*TASK PROMPT*.
Reproduce every entry below exactly, minus the pictures.

*MATERIALS PROVIDED*.
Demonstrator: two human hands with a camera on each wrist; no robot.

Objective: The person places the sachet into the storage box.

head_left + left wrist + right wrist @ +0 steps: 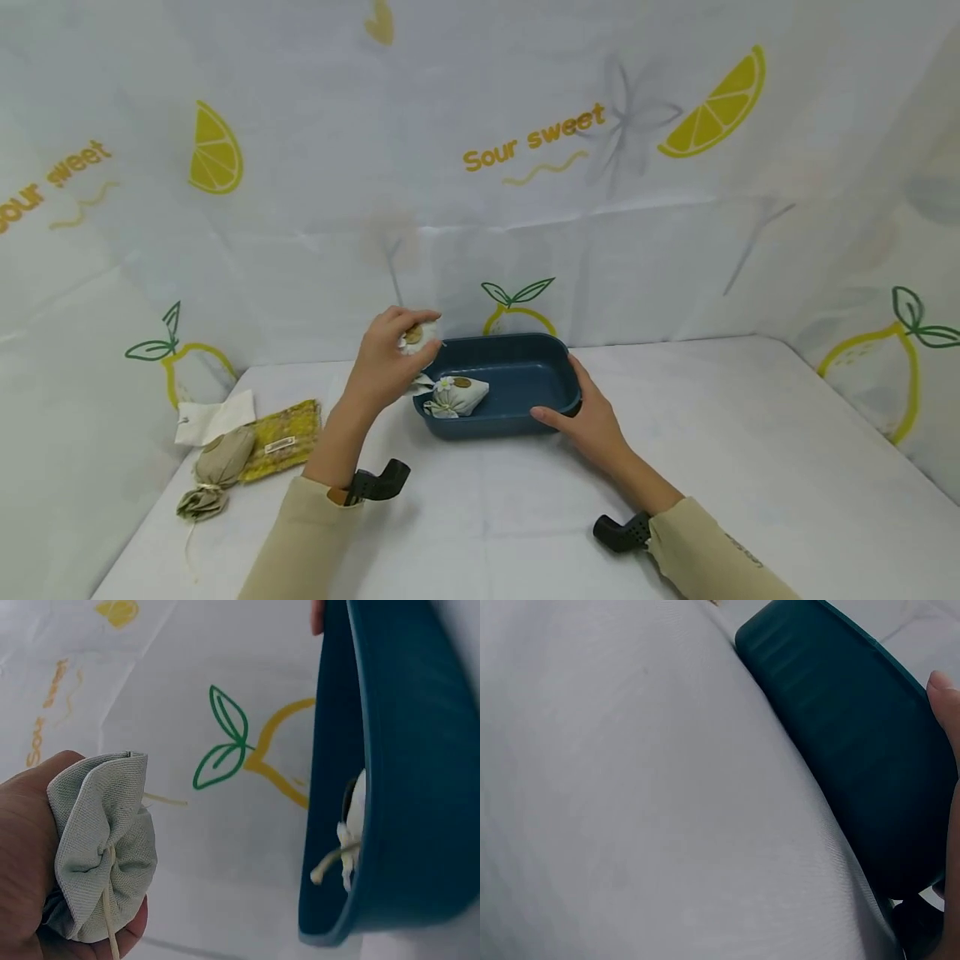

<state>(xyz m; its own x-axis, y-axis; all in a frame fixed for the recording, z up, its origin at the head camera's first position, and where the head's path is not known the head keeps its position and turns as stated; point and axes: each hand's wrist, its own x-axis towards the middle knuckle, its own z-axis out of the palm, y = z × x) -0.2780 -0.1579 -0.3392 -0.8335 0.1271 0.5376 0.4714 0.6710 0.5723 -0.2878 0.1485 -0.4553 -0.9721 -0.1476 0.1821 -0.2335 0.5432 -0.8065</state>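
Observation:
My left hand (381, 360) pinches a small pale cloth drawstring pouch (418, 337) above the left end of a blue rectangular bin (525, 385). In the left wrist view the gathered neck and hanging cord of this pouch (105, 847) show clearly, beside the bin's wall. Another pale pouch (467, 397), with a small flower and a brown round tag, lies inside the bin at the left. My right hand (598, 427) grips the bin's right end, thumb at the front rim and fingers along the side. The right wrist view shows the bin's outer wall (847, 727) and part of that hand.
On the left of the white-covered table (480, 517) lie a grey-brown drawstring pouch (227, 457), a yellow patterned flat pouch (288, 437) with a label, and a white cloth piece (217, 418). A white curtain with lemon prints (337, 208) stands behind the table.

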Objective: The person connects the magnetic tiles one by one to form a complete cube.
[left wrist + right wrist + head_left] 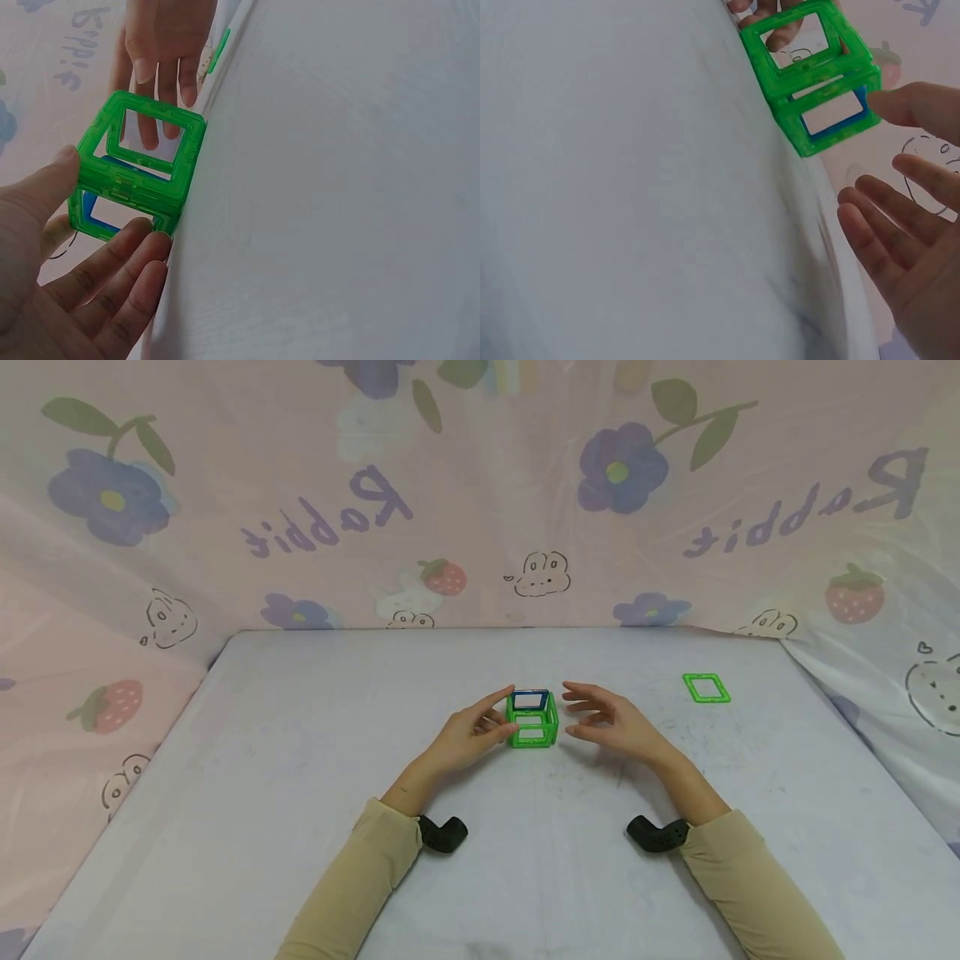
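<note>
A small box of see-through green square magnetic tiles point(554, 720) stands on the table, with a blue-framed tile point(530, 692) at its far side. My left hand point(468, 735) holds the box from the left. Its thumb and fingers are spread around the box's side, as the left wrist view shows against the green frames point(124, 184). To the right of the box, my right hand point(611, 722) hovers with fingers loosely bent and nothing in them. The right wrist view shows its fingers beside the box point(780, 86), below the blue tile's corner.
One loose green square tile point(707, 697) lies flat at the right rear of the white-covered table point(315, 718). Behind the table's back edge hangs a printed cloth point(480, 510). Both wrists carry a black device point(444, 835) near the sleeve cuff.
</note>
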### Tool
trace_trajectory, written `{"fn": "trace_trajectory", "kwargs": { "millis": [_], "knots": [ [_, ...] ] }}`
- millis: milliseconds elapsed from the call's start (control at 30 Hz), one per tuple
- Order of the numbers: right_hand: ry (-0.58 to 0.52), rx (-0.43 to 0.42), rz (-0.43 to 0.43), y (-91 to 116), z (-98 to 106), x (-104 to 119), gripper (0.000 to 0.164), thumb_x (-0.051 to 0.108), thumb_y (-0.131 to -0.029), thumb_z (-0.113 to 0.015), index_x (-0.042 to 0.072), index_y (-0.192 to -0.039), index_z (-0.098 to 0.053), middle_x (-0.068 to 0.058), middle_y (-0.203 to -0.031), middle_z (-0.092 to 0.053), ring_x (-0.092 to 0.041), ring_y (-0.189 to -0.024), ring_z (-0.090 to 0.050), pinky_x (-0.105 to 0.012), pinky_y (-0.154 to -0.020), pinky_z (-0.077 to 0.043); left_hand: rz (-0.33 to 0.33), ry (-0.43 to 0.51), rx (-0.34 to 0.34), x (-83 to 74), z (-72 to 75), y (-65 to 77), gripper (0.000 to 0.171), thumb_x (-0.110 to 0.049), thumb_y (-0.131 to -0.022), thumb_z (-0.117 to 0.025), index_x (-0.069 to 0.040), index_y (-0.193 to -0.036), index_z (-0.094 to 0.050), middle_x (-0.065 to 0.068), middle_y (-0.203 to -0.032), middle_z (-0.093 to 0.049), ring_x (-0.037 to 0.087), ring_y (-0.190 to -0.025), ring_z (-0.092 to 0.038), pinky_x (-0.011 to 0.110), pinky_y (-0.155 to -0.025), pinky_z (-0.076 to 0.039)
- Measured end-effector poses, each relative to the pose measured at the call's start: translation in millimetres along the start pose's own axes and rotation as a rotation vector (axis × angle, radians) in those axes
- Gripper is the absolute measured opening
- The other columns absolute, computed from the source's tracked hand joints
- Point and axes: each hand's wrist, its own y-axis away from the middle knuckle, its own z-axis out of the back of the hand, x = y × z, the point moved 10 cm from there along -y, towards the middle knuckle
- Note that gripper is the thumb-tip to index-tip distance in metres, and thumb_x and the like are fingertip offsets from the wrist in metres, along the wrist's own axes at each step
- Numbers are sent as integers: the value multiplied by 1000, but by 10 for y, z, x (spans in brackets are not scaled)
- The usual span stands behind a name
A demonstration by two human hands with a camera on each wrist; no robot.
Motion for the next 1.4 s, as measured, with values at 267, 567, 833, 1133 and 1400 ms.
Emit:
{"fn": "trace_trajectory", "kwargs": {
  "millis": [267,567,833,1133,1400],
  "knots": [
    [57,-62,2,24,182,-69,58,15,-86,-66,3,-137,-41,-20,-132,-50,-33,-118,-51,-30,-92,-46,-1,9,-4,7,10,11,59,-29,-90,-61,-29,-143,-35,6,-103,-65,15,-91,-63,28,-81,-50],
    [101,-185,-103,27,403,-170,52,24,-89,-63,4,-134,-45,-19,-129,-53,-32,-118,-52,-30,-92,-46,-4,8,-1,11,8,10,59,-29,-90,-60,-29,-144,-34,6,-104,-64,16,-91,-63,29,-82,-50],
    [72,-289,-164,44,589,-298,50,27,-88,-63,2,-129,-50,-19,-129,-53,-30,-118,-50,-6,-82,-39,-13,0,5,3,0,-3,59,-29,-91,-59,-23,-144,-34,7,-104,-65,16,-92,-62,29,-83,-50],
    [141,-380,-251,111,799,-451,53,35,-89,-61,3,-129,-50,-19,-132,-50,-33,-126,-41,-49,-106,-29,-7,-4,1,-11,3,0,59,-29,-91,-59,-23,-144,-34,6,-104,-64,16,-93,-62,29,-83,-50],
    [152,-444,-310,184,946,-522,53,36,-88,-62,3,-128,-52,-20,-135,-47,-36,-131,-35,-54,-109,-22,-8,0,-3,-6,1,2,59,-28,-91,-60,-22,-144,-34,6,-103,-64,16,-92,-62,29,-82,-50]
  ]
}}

*COMPLETED EXERCISE*.
Demonstrator: two human hands with a camera on each wrist; no robot.

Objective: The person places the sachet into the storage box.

head_left + left wrist + right wrist @ +0 steps: 

<state>(xyz m; its own x-axis, y-axis; all in a frame fixed for the recording, z up, its origin at the head camera's first position, and where the head's path is not known the head keeps its position and turns as stated; point and axes: each hand's wrist, its own x-axis towards the middle knuckle, its own z-axis out of the palm, y = z × x) -0.2780 -0.1579 -0.3392 -0.8335 0.1271 0.5376 0.4714 0.6710 0.5723 -0.2878 0.1485 -0.4553 -0.9721 -0.1476 0.1821 -0.2335 0.5432 -0.8065</state>
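Observation:
My left hand (381, 360) pinches a small pale cloth drawstring pouch (418, 337) above the left end of a blue rectangular bin (525, 385). In the left wrist view the gathered neck and hanging cord of this pouch (105, 847) show clearly, beside the bin's wall. Another pale pouch (467, 397), with a small flower and a brown round tag, lies inside the bin at the left. My right hand (598, 427) grips the bin's right end, thumb at the front rim and fingers along the side. The right wrist view shows the bin's outer wall (847, 727) and part of that hand.
On the left of the white-covered table (480, 517) lie a grey-brown drawstring pouch (227, 457), a yellow patterned flat pouch (288, 437) with a label, and a white cloth piece (217, 418). A white curtain with lemon prints (337, 208) stands behind the table.
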
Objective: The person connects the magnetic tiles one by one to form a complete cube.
[left wrist + right wrist + head_left] 
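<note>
A small box of see-through green square magnetic tiles point(554, 720) stands on the table, with a blue-framed tile point(530, 692) at its far side. My left hand point(468, 735) holds the box from the left. Its thumb and fingers are spread around the box's side, as the left wrist view shows against the green frames point(124, 184). To the right of the box, my right hand point(611, 722) hovers with fingers loosely bent and nothing in them. The right wrist view shows its fingers beside the box point(780, 86), below the blue tile's corner.
One loose green square tile point(707, 697) lies flat at the right rear of the white-covered table point(315, 718). Behind the table's back edge hangs a printed cloth point(480, 510). Both wrists carry a black device point(444, 835) near the sleeve cuff.
</note>
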### Tool
trace_trajectory, written `{"fn": "trace_trajectory", "kwargs": { "millis": [_], "knots": [ [_, ...] ] }}`
- millis: milliseconds elapsed from the call's start (control at 30 Hz), one per tuple
- Order of the numbers: right_hand: ry (-0.58 to 0.52), rx (-0.43 to 0.42), rz (-0.43 to 0.43), y (-91 to 116), z (-98 to 106), x (-104 to 119), gripper (0.000 to 0.164), thumb_x (-0.051 to 0.108), thumb_y (-0.131 to -0.029), thumb_z (-0.113 to 0.015), index_x (-0.042 to 0.072), index_y (-0.192 to -0.039), index_z (-0.098 to 0.053), middle_x (-0.068 to 0.058), middle_y (-0.203 to -0.031), middle_z (-0.092 to 0.053), ring_x (-0.092 to 0.041), ring_y (-0.189 to -0.024), ring_z (-0.090 to 0.050), pinky_x (-0.105 to 0.012), pinky_y (-0.154 to -0.020), pinky_z (-0.077 to 0.043); left_hand: rz (-0.33 to 0.33), ry (-0.43 to 0.51), rx (-0.34 to 0.34), x (-83 to 74), z (-72 to 75), y (-65 to 77), gripper (0.000 to 0.171), thumb_x (-0.110 to 0.049), thumb_y (-0.131 to -0.022), thumb_z (-0.117 to 0.025), index_x (-0.069 to 0.040), index_y (-0.193 to -0.036), index_z (-0.094 to 0.050), middle_x (-0.065 to 0.068), middle_y (-0.203 to -0.032), middle_z (-0.093 to 0.049), ring_x (-0.037 to 0.087), ring_y (-0.190 to -0.025), ring_z (-0.092 to 0.038), pinky_x (-0.011 to 0.110), pinky_y (-0.155 to -0.025), pinky_z (-0.076 to 0.039)
- Measured end-effector poses, each relative to the pose measured at the call's start: translation in millimetres along the start pose's own axes and rotation as a rotation vector (axis × angle, radians) in those axes
- Gripper is the absolute measured opening
- The other columns absolute, computed from the source's tracked hand joints
- Point and axes: each hand's wrist, its own y-axis away from the middle knuckle, its own z-axis out of the back of the hand, x = y × z, the point moved 10 cm from there along -y, towards the middle knuckle
- Note that gripper is the thumb-tip to index-tip distance in metres, and thumb_x and the like are fingertip offsets from the wrist in metres, along the wrist's own axes at each step
- Numbers are sent as integers: the value multiplied by 1000, but by 10 for y, z, x (spans in brackets are not scaled)
- The usual span stands behind a name
A demonstration by two human hands with a camera on each wrist; no robot.
Motion for the next 1.4 s, as measured, with values at 267, 567, 833, 1133 and 1400 ms.
Emit:
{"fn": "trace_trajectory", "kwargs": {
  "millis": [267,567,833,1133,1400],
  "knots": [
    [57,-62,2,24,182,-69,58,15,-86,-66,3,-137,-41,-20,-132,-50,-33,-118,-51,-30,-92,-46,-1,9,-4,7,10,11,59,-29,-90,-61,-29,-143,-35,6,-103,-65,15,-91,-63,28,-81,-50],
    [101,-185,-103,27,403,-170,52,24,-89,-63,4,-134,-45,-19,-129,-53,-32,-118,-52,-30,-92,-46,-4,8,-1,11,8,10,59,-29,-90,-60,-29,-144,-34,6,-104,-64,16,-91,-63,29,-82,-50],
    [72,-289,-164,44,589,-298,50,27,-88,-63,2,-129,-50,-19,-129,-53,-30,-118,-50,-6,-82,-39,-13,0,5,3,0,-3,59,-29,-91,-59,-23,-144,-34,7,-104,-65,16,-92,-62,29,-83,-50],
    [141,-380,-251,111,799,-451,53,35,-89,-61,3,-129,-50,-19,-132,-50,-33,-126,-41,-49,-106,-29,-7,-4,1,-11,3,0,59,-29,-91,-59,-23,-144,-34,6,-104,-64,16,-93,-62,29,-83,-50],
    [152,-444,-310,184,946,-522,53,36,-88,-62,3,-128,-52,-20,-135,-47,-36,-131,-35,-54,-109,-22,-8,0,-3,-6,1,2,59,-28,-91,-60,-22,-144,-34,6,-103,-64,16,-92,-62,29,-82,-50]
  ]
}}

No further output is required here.